Exercise objective:
Copy word for word, please, the lines of the entries below running from the one containing "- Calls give" to the one containing "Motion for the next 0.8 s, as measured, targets", both ends included.

(Saved data entries)
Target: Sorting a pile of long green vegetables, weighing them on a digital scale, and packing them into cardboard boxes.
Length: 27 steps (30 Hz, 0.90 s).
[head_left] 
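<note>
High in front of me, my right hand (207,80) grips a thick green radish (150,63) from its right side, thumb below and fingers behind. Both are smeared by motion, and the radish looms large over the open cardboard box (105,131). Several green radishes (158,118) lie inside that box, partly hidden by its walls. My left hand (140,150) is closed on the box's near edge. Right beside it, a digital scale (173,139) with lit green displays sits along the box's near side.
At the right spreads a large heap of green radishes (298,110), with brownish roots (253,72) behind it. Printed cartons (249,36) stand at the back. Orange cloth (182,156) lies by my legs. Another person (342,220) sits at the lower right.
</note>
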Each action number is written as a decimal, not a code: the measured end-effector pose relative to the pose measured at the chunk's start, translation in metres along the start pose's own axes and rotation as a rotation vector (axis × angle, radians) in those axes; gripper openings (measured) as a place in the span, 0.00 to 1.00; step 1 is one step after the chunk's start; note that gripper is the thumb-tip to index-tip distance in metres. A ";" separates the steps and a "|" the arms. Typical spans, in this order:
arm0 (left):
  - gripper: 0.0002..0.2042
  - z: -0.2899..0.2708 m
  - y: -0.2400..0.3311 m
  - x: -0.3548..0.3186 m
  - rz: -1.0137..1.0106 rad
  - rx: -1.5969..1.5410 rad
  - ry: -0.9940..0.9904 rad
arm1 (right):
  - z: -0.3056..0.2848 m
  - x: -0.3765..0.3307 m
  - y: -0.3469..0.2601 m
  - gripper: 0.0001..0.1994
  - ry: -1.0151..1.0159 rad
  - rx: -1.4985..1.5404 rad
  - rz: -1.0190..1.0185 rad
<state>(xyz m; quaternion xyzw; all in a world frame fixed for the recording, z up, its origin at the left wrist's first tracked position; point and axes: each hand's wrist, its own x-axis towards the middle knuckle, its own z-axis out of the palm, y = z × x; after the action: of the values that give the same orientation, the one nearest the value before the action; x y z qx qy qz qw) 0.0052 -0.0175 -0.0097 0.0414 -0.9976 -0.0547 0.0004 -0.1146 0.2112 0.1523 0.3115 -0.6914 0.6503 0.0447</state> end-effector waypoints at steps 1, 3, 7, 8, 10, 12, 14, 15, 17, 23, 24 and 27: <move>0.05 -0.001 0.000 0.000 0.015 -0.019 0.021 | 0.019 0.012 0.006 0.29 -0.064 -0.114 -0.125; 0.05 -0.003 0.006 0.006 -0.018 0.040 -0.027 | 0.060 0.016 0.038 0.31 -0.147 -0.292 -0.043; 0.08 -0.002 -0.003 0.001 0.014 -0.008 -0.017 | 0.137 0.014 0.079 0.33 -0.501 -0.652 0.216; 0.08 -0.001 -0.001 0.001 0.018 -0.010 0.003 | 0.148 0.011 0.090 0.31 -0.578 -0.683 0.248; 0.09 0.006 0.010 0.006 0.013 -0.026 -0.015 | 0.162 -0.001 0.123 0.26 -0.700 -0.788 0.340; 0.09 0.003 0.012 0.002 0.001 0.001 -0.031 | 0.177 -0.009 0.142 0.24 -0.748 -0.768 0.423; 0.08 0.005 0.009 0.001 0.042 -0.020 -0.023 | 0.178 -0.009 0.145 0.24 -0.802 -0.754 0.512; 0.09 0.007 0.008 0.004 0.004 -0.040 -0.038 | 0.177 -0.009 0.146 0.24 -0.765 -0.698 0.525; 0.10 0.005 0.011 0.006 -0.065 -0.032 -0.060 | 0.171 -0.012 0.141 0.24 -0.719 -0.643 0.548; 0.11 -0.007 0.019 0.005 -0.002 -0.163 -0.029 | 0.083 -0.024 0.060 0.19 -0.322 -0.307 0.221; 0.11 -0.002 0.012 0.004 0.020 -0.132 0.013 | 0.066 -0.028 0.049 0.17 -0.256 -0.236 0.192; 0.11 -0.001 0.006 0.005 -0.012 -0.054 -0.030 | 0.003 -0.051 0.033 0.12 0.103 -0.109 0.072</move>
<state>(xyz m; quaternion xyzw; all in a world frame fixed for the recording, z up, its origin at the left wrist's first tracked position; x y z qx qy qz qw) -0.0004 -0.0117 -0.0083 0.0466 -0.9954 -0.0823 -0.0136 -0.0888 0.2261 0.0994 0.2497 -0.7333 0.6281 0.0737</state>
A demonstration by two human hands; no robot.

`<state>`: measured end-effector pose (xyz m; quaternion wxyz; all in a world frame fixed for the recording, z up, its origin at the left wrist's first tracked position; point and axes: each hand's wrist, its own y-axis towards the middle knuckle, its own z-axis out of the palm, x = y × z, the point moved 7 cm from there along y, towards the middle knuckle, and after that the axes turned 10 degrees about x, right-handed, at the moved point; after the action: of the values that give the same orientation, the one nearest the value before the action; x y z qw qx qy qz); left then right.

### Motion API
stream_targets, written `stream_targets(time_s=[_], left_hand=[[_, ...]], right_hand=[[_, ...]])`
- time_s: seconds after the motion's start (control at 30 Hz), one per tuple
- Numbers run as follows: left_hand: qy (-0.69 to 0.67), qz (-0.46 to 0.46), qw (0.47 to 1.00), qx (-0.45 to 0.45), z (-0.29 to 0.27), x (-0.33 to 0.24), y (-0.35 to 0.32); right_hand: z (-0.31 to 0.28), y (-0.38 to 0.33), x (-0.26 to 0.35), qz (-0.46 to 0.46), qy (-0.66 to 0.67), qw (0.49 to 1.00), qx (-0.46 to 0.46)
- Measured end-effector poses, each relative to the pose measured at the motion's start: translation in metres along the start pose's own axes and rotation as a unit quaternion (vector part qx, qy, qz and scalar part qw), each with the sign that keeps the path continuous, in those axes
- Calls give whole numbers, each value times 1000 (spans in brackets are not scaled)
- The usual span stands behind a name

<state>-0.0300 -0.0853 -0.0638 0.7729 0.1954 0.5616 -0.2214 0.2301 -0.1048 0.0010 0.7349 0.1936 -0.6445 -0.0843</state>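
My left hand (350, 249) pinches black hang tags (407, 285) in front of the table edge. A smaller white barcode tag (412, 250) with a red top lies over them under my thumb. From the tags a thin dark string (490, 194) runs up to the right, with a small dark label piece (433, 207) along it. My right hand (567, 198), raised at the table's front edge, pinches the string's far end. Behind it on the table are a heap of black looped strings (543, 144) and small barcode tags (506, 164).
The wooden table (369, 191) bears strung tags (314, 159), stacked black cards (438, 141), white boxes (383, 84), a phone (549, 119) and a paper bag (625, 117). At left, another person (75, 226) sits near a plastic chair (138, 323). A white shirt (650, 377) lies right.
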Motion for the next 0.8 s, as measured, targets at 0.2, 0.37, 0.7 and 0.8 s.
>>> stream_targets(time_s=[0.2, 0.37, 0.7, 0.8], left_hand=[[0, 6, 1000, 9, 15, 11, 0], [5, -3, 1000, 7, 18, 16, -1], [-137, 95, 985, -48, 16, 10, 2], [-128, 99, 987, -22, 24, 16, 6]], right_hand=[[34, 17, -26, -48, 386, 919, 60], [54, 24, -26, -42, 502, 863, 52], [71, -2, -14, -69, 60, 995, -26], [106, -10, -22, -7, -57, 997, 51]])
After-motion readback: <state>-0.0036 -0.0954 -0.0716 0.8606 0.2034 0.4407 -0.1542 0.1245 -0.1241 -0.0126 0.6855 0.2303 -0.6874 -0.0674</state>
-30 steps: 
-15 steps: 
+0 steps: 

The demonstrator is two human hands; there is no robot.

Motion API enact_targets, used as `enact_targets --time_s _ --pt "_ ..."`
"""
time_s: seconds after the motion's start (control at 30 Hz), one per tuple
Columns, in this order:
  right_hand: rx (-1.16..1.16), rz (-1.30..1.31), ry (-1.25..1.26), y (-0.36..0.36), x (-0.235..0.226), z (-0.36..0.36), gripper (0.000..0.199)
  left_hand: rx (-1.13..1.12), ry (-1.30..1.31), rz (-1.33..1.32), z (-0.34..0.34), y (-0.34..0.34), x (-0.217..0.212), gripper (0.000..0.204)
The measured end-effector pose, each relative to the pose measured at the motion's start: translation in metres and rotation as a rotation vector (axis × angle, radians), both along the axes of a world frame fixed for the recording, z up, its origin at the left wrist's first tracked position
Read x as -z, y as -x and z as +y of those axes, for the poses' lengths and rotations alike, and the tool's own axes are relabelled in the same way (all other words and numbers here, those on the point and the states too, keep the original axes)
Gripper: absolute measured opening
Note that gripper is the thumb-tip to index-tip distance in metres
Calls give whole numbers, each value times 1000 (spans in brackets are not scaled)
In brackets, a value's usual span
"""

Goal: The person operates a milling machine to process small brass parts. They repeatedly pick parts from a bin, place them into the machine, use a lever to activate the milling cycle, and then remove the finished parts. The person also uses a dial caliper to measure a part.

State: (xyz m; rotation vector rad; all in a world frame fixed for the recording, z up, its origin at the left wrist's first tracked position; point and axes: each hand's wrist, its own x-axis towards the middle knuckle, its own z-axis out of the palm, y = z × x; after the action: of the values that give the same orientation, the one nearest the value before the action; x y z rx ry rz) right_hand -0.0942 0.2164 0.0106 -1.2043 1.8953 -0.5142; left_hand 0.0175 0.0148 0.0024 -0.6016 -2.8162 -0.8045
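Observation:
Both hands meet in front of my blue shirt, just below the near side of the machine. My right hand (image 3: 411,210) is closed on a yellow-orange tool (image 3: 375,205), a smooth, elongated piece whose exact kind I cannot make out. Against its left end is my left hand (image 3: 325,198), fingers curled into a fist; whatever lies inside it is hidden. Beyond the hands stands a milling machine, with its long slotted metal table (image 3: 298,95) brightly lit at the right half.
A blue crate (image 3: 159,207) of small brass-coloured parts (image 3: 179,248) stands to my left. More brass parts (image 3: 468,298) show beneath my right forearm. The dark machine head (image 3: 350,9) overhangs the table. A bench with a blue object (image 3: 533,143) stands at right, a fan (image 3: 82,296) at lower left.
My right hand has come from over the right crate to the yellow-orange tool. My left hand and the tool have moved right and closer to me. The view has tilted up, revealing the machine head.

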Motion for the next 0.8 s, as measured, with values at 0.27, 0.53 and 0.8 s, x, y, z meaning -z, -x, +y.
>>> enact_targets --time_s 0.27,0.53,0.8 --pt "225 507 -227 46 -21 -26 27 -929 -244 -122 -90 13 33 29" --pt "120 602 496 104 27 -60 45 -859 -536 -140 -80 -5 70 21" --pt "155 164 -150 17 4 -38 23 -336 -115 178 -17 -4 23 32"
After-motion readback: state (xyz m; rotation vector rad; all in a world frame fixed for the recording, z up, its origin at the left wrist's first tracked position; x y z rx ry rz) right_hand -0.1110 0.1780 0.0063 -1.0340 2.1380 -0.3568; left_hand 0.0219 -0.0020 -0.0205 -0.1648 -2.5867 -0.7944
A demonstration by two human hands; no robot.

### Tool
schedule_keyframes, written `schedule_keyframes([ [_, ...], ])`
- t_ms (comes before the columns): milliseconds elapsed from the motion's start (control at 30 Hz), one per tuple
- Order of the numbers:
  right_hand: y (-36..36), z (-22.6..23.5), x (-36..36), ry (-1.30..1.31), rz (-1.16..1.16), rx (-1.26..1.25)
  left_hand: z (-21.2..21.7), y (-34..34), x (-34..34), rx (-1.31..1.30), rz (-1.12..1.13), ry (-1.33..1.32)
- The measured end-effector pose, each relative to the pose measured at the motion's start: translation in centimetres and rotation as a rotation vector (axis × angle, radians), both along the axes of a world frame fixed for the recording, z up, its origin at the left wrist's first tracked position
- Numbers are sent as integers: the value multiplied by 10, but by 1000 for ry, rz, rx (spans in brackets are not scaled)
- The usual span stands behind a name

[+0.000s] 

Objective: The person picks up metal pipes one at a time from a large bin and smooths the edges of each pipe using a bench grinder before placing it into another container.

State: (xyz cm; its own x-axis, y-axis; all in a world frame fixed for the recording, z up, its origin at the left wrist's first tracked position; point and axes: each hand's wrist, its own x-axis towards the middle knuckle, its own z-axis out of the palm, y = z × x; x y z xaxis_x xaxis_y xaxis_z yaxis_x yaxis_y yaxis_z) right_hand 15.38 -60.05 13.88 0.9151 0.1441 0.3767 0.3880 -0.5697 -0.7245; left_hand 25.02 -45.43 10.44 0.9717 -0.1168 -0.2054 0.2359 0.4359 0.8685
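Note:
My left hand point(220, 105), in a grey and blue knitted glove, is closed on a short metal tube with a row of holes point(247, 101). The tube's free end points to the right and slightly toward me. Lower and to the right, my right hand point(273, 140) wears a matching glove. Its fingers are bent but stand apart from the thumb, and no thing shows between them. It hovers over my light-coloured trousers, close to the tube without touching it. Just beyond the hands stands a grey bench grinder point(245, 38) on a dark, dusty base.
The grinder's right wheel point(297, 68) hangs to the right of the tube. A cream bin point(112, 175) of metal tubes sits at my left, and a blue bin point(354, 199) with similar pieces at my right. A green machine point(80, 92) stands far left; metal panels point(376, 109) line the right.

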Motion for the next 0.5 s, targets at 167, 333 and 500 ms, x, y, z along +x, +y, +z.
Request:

Exercise answer:
- Calls give whole numbers, each value times 1000 (spans in brackets are not scaled)
- The usual span stands behind a name

<state>-0.0300 -0.0853 -0.0638 0.7729 0.1954 0.5616 -0.2214 0.2301 -0.1048 0.0010 0.7349 0.1936 -0.6445 -0.0843</state>
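My left hand (350, 249) pinches black hang tags (407, 285) in front of the table edge. A smaller white barcode tag (412, 250) with a red top lies over them under my thumb. From the tags a thin dark string (490, 194) runs up to the right, with a small dark label piece (433, 207) along it. My right hand (567, 198), raised at the table's front edge, pinches the string's far end. Behind it on the table are a heap of black looped strings (543, 144) and small barcode tags (506, 164).
The wooden table (369, 191) bears strung tags (314, 159), stacked black cards (438, 141), white boxes (383, 84), a phone (549, 119) and a paper bag (625, 117). At left, another person (75, 226) sits near a plastic chair (138, 323). A white shirt (650, 377) lies right.
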Motion for the next 0.8 s, as measured, targets at 0.2, 0.37, 0.7 and 0.8 s.

That wraps up the exercise.